Tinha estado a trabalhar no plano de reestruturação do banco e o
ex-primeiro-ministro Pedro Passos Coelho chegou a acusá-los de terem
tido acesso a informação que deveria estar protegida. Foi
desmentido pelo já presidente da Caixa, António Domingues. Que
disse, genericamente, que com a informação pública se conseguia
chegar aos números a que chegou para as necessidades de
capitalização da CGD
Pela ausência de
criticas que fizessem eco, é de concluir que a maioria estava
disponível para fechar os olhos a essa irregularidade e fingir que
se acreditava que todo um plano para Bruxelas e Frankfurt se fazia
com os relatórios e contas da CGD. Eis se não quando sabemos agora
que António Domingues ainda era administrador do BPI quando
representou o Estado português em nome da CGD em encontros em
Bruxelas, com a comissária para a Concorrência Margrethe Vestager,
e em Lisboa com a presidente do Mecanismo Único de Supervisão
Danièle Nouy que esteve em Portugal em Maio. Respostas a questões
colocadas pelo eurodeputado do PSD José Manuel Fernandes.
Pode sempre
argumentar-se que não há problema nenhum porque as pessoas
envolvidas sabem guardar segredos, conseguem separar as suas funções.

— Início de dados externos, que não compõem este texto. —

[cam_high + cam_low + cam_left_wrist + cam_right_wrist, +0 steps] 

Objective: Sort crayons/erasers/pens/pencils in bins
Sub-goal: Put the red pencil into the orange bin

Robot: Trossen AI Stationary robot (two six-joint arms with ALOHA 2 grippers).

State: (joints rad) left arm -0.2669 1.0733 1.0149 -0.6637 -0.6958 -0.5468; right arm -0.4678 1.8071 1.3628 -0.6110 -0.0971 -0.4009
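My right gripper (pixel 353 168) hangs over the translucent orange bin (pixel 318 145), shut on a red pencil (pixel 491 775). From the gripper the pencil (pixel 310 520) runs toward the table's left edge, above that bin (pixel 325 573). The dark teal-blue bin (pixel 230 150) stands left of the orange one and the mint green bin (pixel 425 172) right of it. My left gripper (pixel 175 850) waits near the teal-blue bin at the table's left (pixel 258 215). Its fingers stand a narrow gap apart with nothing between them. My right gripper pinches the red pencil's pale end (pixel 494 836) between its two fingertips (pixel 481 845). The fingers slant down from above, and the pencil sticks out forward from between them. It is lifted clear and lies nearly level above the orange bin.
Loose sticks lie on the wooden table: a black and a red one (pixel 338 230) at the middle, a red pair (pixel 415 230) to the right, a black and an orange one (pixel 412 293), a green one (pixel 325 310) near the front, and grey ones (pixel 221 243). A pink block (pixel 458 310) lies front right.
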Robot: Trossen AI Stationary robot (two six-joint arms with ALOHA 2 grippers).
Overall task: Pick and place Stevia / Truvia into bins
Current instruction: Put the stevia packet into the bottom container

E, desse ponto de vista, o BPI nada ganhou com o facto de António
Domingues, ainda administrador do banco nessa altura, ter
protagonizado a defesa dos interesses da CGD junto de Bruxelas e
Frankfurt. Sem dúvida que será assim e a carreira de António
Domingues dá essas garantias.
Mantidas por isso as
devidas distâncias, vale no entanto a pena recordar que uma das
razões que é apontada para a crise bancária reside no modelo de
supervisão então em prática – em Portugal e no mundo ocidental
–, que se baseava na confiança nas pessoas, nas suas carreiras e
nas garantias que davam. As regras existem para nos proteger a todos
e aos próprios. Se criamos excepções, haverá sempre alguma
excepção que se revelará um erro. E os erros na banca pagam-se
caros, como estamos a sentir.
O Governo cometeu
erros graves em todo este processo. Por voluntarismo, por
incompetência ou por considerar que tudo lhe é permitido numa
versão de “o Estado sou eu”, António Costa e Mário Centeno
desrespeitaram as instituições, as pessoas e a lei. O que fazer
agora?
Na situação em que
nos colocaram é preciso escolher entre respeitar o Estado de
Direito, e começar tudo de novo, ou manter a administração, para
evitar males maiores para a CGD, que pode custar uma ainda maior
desestabilização da instituição e, obviamente, mais dinheiro –
já vai custar mais, uma vez que a capitalização foi a adiada e com
elevada probabilidade os recursos que tem de obter por via do mercado
terão juros mais elevados. A escolha racional é manter António
Domingues como presidente da CGD para evitar males ainda maiores. Um
mau princípio para bons resultados, esperemos.